6. Pro Tips, Tricks, and Common Pitfalls
Section titled “6. Pro Tips, Tricks, and Common Pitfalls”- Pro Tips:
- Choosing the right radix can significantly impact performance. A larger radix can reduce the number of passes but may increase the space required for the counting array.
- Radix sort is efficient for fixed-length keys. If keys have highly variable lengths, padding with zeros might be necessary, but it can affect performance.
- Use a stable sorting algorithm (like counting sort) for each digit to ensure the correct order is preserved.
- Common Pitfalls:
- Negative Numbers: The standard implementation of radix sort typically works with non-negative integers. Handling negative numbers requires pre-processing (e.g., separating negative and positive numbers, sorting them independently, and then merging). Another approach is to shift the range of numbers.
- Incorrect Radix: Choosing an inappropriate radix can lead to incorrect sorting. Ensure the radix is consistent with the data type being sorted.
- Memory Usage: Radix sort can consume significant memory, especially with a large radix and a large number of elements. Monitor memory usage carefully.
- Forgetting to use a stable sorting algorithm for the digit sorting step: This is essential for radix sort to work correctly.
- Integer Overflow: When calculating indices for the counting sort, be cautious of potential integer overflows, especially when dealing with large numbers or large exponents.
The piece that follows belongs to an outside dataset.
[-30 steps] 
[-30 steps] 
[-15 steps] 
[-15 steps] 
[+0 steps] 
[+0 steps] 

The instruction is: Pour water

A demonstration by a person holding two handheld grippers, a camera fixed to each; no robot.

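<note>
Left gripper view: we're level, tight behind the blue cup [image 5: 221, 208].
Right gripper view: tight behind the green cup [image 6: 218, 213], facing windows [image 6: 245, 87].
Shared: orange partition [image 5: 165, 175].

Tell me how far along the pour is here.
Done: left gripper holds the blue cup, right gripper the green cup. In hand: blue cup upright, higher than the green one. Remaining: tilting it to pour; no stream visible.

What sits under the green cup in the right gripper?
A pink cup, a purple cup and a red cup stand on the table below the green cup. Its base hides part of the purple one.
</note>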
7. Classic Problem Examples
Section titled “7. Classic Problem Examples”Description: Given an array of integers nums, sort the array in ascending order and return it. You must solve the problem without using any built-in functions in O(nlog(n)) time complexity and with the smallest space complexity possible.
High-level Approach:
-
Determine Applicability: Radix sort can be used to solve this problem, especially if the constraints on the number range allow it to be more efficient than O(n log n) comparison sorts. However, since the problem explicitly mentions O(n log n) and small space, a radix sort solution might not be the intended solution by LeetCode.
-
Handle Negative Numbers (if necessary): Check if the input array contains negative numbers. If it does, you can either:
- Separate the negative and positive numbers, sort them independently, and then merge the results.
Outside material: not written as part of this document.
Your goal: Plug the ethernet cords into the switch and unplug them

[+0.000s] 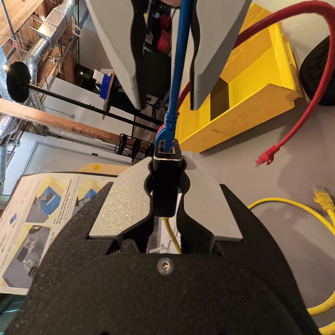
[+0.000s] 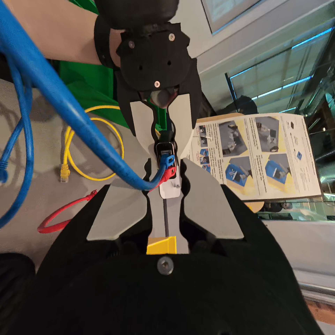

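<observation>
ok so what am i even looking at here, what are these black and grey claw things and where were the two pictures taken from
There is no robot. A person holds a hand tool in each hand, each with two grey fingers and a camera looking along them. The left wrist view shows the left gripper clamped on a small black switch. The right wrist view faces it: the right gripper is open around the blue cord. The blue cord and the red cord are plugged in. A yellow cord lies loose on the grey table, near a yellow bin.
</observation>
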The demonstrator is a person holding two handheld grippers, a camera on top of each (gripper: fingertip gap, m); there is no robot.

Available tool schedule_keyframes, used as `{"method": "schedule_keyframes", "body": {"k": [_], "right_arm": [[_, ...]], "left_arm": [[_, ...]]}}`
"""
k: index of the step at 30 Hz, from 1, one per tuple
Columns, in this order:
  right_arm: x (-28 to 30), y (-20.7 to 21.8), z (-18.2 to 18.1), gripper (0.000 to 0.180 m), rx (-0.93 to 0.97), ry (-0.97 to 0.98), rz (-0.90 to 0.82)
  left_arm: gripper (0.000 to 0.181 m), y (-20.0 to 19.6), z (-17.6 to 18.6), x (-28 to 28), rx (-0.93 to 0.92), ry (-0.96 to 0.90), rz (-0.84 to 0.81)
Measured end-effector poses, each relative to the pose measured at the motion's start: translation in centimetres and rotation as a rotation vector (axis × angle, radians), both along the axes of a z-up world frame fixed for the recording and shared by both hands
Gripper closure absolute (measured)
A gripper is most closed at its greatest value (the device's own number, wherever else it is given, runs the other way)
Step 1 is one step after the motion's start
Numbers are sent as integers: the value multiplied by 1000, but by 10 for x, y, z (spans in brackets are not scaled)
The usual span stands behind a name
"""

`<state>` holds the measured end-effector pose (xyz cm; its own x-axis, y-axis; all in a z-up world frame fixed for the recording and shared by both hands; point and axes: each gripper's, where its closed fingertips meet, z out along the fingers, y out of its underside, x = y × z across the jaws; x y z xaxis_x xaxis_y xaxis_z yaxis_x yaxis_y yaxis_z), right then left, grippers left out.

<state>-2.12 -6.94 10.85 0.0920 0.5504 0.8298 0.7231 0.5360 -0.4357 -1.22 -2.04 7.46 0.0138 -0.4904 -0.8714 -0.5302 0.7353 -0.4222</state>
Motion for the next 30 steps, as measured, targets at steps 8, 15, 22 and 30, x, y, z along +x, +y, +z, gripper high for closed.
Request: {"method": "schedule_keyframes", "body": {"k": [8, 15, 22, 30], "right_arm": [[0, -3, 12, 152, 83, 66, 106], [5, 7, -2, 149, -55, 31, 4], [8, 16, 3, 148, 14, 45, -14], [23, -13, 34, 149, 57, 210, 148]], "left_arm": [[156, -8, 8, 3, -77, -56, -35], [156, -9, 12, 2, -24, -31, 21], [156, -3, 9, -1, 0, -16, 32], [156, -2, 24, -13, -36, -109, -11]]}}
- Find the minimum value in the array and add its absolute value to all elements to make them non-negative. After sorting, subtract the absolute value of the minimum back from each element.
-
Implement Radix Sort: Use the LSD radix sort algorithm as described above. Find the maximum number to determine the number of digits. Then, iterate through each digit place (from least significant to most significant) and use counting sort to sort the array based on that digit.
-
Consider the Constraints: Evaluate whether the range of numbers allows radix sort to be more efficient than comparison-based sorts like merge sort, which would also satisfy the constraints (O(n log n)). If the range is very large, merge sort might be preferable due to lower memory overhead.